Emma Hooper nous plonge dans une fable où le réel et l’imaginaire dansent au son de l’accordéon. Nous voilà dans une tragédie environnementale que Finn tente de réparer à sa façon. L’écrivaine suit des personnages qui sont d’une résilience peu commune. Rarement, je n’ai vu des gens aussi attentifs aux autres, si attachants, si à l’écoute, si empathique.
Emma Hooper se donne les yeux d’un petit garçon et nous convainc de la suivre dans cette aventure. Je me suis surpris à vouloir que ça marche, même si l’entreprise de Finn relève de l’utopie.

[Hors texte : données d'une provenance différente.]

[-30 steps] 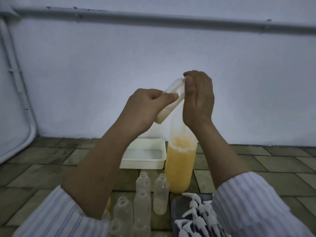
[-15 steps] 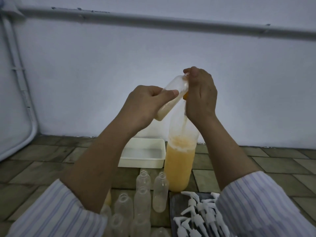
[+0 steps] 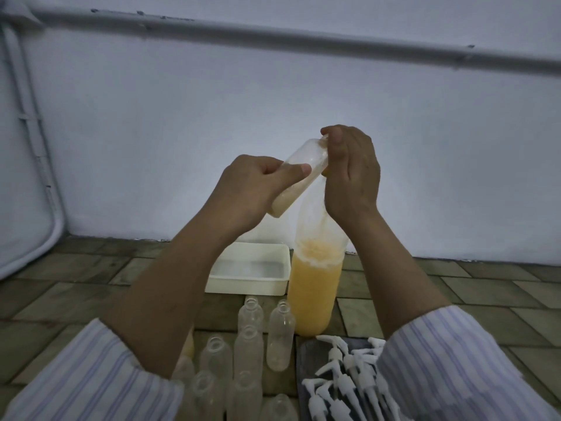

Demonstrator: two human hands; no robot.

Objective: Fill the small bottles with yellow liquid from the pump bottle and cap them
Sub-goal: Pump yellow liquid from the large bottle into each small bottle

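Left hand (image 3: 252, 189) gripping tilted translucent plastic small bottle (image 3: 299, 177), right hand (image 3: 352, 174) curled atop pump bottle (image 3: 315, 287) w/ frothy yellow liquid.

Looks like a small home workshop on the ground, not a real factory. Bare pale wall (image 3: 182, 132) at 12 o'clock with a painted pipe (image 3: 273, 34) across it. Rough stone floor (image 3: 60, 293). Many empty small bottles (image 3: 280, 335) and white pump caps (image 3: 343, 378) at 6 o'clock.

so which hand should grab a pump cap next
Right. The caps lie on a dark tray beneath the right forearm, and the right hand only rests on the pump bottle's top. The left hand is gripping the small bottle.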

Une fable belle, tragique et envoûtante. Une écriture qui se défait comme le village, déstabilise dans les dialogues, bouscule, fait croire aux sirènes et à la magie. J’ai adoré Cora, Finn, Martha, Aidan, Sophie, des personnages qui vous touchent là où ça compte. Un roman magique. Une superbe traduction. Que dire de plus ? J’en veux encore.


LES CHANTS DU LARGE, un roman d’EMMA HOOPER, traduction de Carole Hanna, Éditions ALTO, 2018, 448 pages, 28,95 $.